**WHAT YOU WILL DO**: Pictures excluded, output the lines of the data below between the one holding "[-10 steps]" and the one holding "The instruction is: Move", inclusive, exactly as they stand.

[Entries taken from a collection]
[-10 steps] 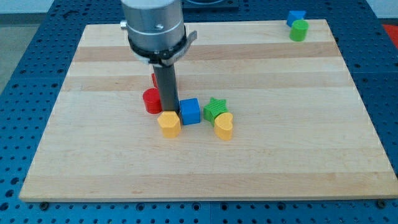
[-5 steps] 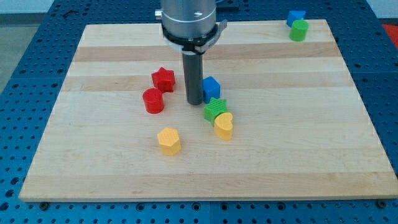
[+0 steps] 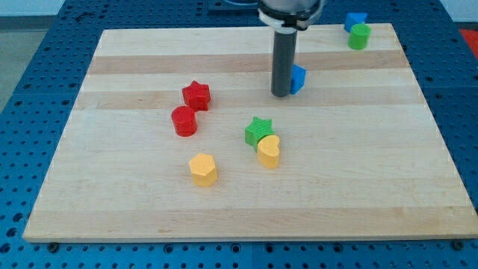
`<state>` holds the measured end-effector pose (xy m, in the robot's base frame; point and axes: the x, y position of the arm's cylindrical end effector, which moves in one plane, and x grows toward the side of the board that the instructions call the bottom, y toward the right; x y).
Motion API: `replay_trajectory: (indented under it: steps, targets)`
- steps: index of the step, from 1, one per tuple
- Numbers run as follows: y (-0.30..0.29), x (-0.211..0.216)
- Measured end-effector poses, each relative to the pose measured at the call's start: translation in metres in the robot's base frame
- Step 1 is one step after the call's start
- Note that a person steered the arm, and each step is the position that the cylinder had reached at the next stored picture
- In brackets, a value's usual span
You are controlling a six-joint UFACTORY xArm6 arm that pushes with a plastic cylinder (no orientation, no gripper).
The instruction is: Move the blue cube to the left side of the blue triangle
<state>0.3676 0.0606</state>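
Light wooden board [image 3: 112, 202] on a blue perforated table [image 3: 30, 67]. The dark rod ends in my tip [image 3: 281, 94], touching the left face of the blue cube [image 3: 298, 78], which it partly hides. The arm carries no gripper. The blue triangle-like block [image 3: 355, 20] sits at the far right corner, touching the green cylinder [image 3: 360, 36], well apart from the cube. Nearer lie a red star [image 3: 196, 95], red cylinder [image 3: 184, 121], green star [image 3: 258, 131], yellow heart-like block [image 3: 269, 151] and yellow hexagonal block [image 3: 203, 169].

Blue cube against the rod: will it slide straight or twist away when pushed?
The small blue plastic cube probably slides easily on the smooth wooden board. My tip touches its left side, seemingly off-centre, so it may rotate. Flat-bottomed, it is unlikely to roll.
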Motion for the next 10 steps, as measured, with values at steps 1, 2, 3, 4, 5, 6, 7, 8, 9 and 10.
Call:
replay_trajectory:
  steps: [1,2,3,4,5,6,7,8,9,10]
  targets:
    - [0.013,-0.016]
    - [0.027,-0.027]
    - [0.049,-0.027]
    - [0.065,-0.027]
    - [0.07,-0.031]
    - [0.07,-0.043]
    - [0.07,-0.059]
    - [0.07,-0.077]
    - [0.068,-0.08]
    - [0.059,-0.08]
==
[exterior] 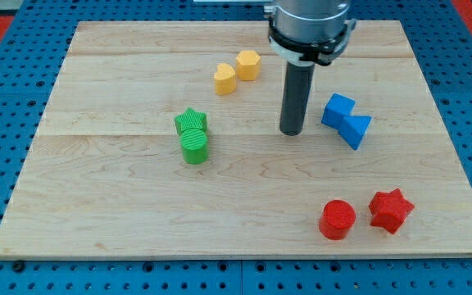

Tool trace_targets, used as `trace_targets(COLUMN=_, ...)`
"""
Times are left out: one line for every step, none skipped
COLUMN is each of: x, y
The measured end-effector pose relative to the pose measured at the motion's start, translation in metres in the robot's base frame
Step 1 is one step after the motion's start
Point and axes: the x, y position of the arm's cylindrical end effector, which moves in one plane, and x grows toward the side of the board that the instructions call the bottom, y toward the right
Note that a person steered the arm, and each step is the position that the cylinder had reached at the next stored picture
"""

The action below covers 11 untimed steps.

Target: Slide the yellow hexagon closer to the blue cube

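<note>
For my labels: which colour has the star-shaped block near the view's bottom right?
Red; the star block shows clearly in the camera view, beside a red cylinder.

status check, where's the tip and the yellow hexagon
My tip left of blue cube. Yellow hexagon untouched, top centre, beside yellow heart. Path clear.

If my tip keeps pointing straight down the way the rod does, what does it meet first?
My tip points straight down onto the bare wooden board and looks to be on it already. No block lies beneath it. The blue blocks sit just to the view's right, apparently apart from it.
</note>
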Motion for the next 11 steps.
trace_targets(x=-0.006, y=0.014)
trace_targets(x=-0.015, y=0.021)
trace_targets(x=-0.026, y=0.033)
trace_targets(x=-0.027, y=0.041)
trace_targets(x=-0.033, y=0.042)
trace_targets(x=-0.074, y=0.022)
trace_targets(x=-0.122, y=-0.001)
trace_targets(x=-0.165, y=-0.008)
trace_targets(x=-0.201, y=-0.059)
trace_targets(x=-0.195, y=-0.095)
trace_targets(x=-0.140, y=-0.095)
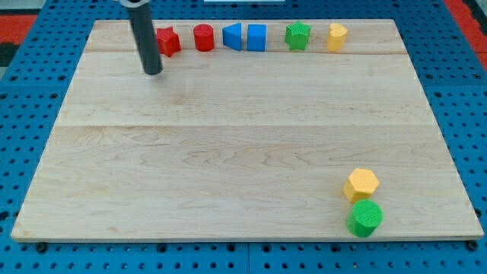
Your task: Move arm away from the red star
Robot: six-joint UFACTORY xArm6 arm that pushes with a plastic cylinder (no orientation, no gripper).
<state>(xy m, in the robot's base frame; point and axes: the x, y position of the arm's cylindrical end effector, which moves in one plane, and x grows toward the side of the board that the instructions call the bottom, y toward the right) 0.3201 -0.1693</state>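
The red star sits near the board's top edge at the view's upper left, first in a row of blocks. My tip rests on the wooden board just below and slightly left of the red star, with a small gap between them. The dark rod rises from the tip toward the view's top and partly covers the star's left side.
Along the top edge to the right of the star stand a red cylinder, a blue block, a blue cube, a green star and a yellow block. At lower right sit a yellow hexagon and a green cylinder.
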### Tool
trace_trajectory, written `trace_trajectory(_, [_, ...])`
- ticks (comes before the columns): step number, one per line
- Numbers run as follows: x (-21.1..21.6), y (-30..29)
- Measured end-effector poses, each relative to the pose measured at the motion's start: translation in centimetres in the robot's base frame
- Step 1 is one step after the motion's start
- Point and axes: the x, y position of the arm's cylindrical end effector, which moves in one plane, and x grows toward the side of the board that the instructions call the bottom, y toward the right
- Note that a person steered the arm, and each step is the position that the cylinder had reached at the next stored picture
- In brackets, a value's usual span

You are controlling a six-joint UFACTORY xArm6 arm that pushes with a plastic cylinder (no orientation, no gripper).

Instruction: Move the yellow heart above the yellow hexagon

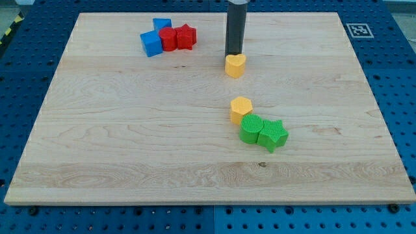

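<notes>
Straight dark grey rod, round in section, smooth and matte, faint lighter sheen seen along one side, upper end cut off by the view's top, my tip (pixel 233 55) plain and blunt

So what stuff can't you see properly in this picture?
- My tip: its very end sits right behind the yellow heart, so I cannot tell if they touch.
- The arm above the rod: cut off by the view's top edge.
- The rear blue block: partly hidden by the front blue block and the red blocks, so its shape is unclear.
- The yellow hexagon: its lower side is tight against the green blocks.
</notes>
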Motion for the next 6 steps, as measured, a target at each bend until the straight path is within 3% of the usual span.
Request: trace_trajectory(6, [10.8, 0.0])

**TASK ANSWER**:
[-10 steps] 
[-5 steps] 
[+0 steps] 
`<state>` holds the measured end-effector pose (xy m, in the robot's base frame; point and axes: the x, y position of the arm's cylindrical end effector, which moves in one plane, and x grows toward the side of the board that the instructions call the bottom, y toward the right; x y).
Motion API: `replay_trajectory: (indented under it: steps, targets)`
- steps: index of the step, from 1, one per tuple
- Numbers run as follows: y (-0.30..0.29), x (-0.211..0.216)
- Measured end-effector poses, each relative to the pose measured at the call's start: translation in metres in the robot's base frame
- Step 1 is one step after the call's start
- Note that a person steered the arm, and each step is the position that the cylinder had reached at the next stored picture
- In brackets, a value's usual span
You are controlling a six-joint UFACTORY xArm6 arm that pushes with a plastic cylinder (no orientation, no gripper).
The instruction is: Move the blue cube to the left side of the blue triangle

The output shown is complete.